# [WORK TO BE COMPLETED]
Transcribe, word for word and without additions, each line below from the one containing "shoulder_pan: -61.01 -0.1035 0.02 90" through the one containing "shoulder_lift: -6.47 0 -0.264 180", both ends included.

DATA FOR THIS EXERCISE below:

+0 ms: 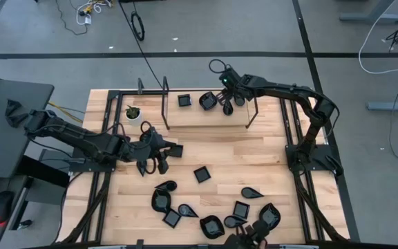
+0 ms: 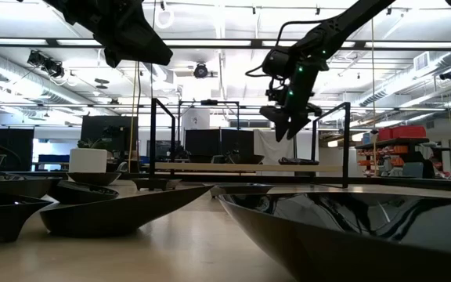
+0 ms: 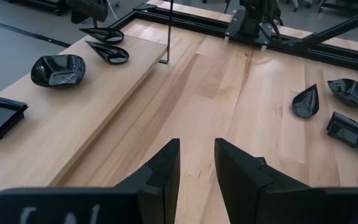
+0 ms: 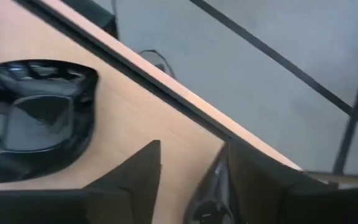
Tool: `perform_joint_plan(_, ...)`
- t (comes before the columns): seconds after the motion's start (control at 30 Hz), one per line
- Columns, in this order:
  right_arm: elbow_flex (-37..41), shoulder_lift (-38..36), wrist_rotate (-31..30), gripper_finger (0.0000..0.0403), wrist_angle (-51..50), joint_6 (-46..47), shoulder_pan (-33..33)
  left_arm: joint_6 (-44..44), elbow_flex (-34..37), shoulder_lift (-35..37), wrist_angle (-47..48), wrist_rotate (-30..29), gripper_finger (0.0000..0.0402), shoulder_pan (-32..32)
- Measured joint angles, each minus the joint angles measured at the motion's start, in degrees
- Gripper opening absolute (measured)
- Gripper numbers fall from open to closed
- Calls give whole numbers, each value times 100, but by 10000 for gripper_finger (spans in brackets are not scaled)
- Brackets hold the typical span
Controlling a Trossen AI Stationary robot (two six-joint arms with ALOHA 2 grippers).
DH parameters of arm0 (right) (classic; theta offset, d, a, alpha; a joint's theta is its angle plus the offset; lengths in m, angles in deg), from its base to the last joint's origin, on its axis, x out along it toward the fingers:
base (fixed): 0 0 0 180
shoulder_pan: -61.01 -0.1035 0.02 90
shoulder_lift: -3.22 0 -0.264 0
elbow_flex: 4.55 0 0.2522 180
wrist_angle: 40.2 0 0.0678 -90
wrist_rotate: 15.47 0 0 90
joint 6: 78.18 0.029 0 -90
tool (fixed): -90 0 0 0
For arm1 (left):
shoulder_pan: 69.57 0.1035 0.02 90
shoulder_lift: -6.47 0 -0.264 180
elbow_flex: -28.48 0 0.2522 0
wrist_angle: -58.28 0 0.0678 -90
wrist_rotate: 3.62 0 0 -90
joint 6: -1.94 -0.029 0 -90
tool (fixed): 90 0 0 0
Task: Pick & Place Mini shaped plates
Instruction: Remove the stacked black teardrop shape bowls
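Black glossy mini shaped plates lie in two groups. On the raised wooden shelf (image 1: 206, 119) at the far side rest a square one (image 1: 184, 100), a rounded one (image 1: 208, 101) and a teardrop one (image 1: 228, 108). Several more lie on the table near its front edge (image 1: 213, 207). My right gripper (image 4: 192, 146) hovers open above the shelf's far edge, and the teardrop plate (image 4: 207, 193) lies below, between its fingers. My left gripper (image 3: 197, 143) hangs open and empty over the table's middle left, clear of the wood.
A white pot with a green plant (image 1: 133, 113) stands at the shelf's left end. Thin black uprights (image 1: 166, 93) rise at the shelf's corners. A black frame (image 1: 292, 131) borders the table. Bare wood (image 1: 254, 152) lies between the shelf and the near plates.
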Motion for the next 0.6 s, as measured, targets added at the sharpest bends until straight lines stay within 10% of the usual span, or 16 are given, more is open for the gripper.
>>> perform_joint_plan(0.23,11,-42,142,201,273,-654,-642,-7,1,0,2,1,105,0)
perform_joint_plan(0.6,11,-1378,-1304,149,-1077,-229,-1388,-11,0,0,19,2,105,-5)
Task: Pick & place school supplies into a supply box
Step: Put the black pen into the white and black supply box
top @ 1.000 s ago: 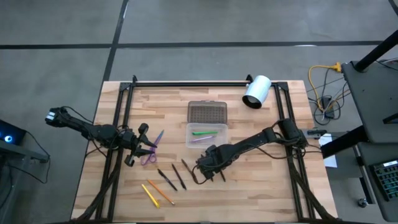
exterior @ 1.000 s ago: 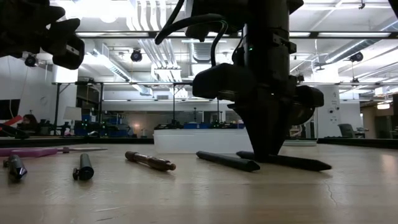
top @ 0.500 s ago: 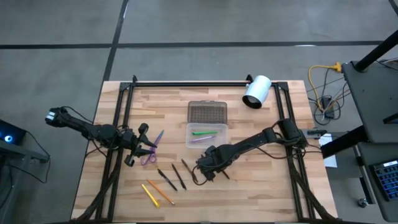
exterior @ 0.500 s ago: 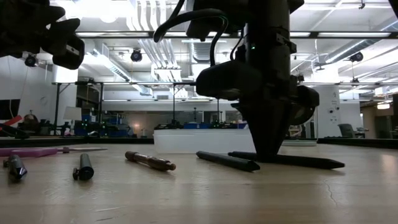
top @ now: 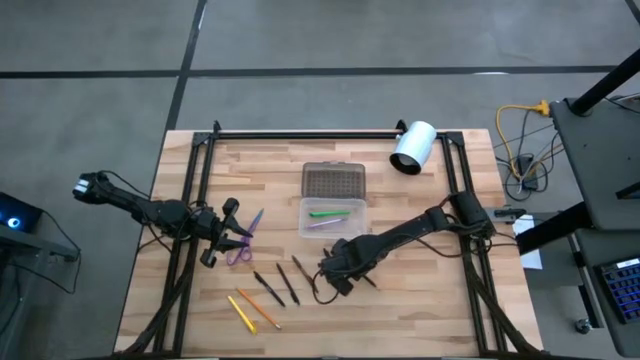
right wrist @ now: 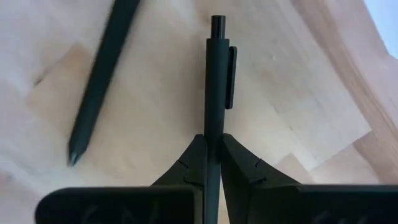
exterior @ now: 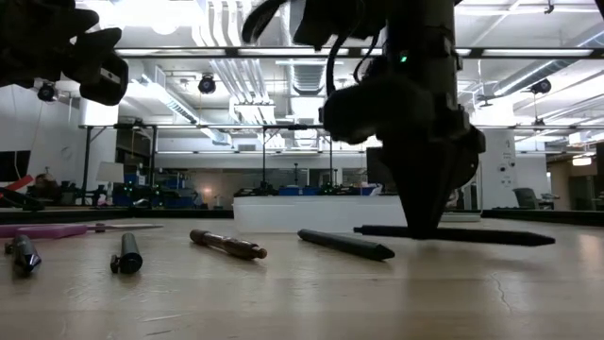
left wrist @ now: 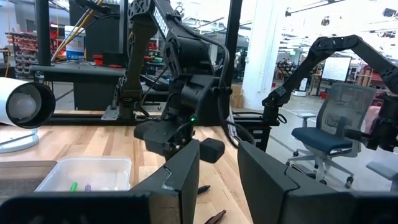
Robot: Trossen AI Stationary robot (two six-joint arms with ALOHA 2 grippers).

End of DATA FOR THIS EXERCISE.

# [OUTPUT OF THE TASK]
shoulder_pan: -61.01 -0.1035 0.02 90
shoulder_lift: -3.22 0 -0.264 0
elbow_flex: 4.55 0 0.2522 180
wrist_angle: 40.2 0 0.0678 -90
wrist_rotate: 15.47 0 0 90
joint 6: 78.18 0.029 0 -90
tool (fixed): -90 0 0 0
For arm1 (left):
shoulder_pan: 69.57 0.1035 0.02 90
shoulder_lift: -6.47 0 -0.264 180

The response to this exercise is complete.